II-11.5: Decree n°2010-219 relating to the French National Register of Trusts was published on March 2nd, 2010

Main information

The national register of trusts has finally become a reality thanks to a decree published on March 2, 2010. It only use will be to inform various government administrations, in order to reinforce the tools available for fighting tax evasion, money laundering, and terrorism financing.

Themes

Context and Summary

A decree of March 2, 2010 finally implemented the “registre national des fiducies” (the national register of trusts), which was created by Article 2020 of the French Civil Code, itself created by the Act of February 19, 2007. The preparatory documents for this Act had clearly stated that this register was not intended to give third-parties access to trusts, but rather, to centralise this information for use by government administrations, in order to facilitate supervision.
 
The Decree published on March 2, 2010 confirms this goal. It specifies, from its first article, that automatic processing of personal data in the “Registre national des fiducies,” implemented by the Minister in charge of the Budget (General Directorate of Public Finances), “is intended to centralise the information about trusts necessary to facilitate the supervision necessary to combat fiscal evasion, money laundering, and terrorism financing.” Therefore, this information will also be accessible by prosecutors, investigating magistrates, agents of the “police judiciaire” (criminal investigation department), customs officials, and specially-authorised agents of the General Directorate of Public Finance in charge of tax supervision and collection (article 5).
 
The information collected, enumerated by Article 2, is the following:
  1. Surname, name, address, date and place of birth of natural persons constituting the trust, acting as trustee, and if need be, natural persons designated as beneficiaries of the trust;
  2. Corporate name, company identification number, address of the corporate headquarters or establishment of all legal persons constituting the trust, acting as trustee, or, if need be, legal persons designated by the trust as beneficiaries;
  3. Date and registration number of the trust contract and any amendments, and the identification of the tax office where the formalities were completed;
  4. If necessary, the date the obligatory publication of real-estate transactions was completed, the number of publication and the identification of the office where the formalities were completed.
 

All of this information will be kept for ten years after the extinction of the trust (article 3).     

Brief commentary

This decree implemented a file of purely private data, kept for a very long time after the formation of the trust, since this information will only be deleted ten years after the trust has ended.

We understand the { ratio decidendi }. Truly, trusts can be masks—as are the notions of ‘trust’ and ‘nominee’ in Anglo-American law—which is why they have long been considered as illegal according to French international public policy doctrine, because they can allow people dissimulate their identity in their economic transactions. Therefore, the trust—when it is used as an instrument to disguise—can be an instrument that endangers public policy.
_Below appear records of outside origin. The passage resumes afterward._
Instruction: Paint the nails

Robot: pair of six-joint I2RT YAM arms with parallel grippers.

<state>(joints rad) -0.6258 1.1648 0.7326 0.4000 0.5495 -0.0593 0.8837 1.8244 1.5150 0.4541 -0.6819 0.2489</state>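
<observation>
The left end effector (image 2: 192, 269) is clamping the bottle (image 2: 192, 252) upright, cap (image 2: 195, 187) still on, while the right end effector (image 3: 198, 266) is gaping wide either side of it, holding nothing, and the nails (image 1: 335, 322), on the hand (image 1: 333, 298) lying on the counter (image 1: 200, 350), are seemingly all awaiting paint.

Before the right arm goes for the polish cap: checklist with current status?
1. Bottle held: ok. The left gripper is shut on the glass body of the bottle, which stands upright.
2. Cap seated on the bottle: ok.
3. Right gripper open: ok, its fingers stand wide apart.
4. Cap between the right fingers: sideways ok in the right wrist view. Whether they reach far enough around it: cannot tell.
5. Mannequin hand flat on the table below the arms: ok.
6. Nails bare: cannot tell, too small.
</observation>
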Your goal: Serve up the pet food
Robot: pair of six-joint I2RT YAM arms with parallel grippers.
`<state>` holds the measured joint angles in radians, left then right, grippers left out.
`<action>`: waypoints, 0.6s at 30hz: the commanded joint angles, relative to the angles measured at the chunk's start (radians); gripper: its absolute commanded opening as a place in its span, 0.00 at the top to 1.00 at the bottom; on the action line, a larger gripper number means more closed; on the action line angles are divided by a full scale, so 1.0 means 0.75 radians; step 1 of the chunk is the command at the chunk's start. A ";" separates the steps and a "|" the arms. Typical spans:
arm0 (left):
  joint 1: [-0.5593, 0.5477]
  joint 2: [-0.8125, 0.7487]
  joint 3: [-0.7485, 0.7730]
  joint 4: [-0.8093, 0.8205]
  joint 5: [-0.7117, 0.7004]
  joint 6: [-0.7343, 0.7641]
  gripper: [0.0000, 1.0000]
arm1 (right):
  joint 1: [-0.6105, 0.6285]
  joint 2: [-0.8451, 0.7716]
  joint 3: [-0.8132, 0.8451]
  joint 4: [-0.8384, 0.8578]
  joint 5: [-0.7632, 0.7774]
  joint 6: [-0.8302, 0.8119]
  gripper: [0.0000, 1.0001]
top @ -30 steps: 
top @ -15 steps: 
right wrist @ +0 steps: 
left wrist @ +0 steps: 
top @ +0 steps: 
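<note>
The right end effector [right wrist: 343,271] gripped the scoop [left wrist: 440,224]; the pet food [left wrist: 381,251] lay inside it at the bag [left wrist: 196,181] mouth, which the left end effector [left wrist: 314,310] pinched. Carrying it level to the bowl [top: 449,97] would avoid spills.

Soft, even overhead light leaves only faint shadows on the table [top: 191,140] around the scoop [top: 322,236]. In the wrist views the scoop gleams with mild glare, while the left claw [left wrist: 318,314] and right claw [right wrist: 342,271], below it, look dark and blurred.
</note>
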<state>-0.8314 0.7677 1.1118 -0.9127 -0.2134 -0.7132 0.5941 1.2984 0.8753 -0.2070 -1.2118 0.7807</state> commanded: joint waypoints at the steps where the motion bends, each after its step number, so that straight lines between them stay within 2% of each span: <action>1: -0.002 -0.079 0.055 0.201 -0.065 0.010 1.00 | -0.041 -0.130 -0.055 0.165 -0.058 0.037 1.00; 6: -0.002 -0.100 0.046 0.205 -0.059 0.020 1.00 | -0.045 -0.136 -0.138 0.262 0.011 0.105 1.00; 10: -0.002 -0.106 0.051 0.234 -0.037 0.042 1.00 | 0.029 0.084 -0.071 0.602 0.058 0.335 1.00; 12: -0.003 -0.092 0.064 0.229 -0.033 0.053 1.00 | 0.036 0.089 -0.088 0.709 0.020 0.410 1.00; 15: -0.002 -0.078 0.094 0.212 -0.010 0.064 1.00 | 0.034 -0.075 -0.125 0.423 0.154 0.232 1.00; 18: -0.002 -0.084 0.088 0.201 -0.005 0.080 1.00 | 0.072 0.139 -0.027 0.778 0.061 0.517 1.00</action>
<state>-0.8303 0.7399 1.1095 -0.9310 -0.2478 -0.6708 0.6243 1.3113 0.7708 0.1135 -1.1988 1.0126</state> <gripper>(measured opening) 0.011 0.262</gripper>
However, we must here make a distinction that Law makes less and less often. Truly, when it is question of money laundering or sponsoring of terrorism, the breach of public policy that can be hid by a trust justifies the creation of a file of personal data. On the other hand, tax evasion is, of course, an example of illicit behaviour, but is not an example of an international criminal organisation, as in the two previously cited examples. Therefore, this violation of privacy is weakly justified.

The State, through legislation, has a tendency towards expanding its law enforcement powers, justified by the first example, to the second example, where it is much less justified.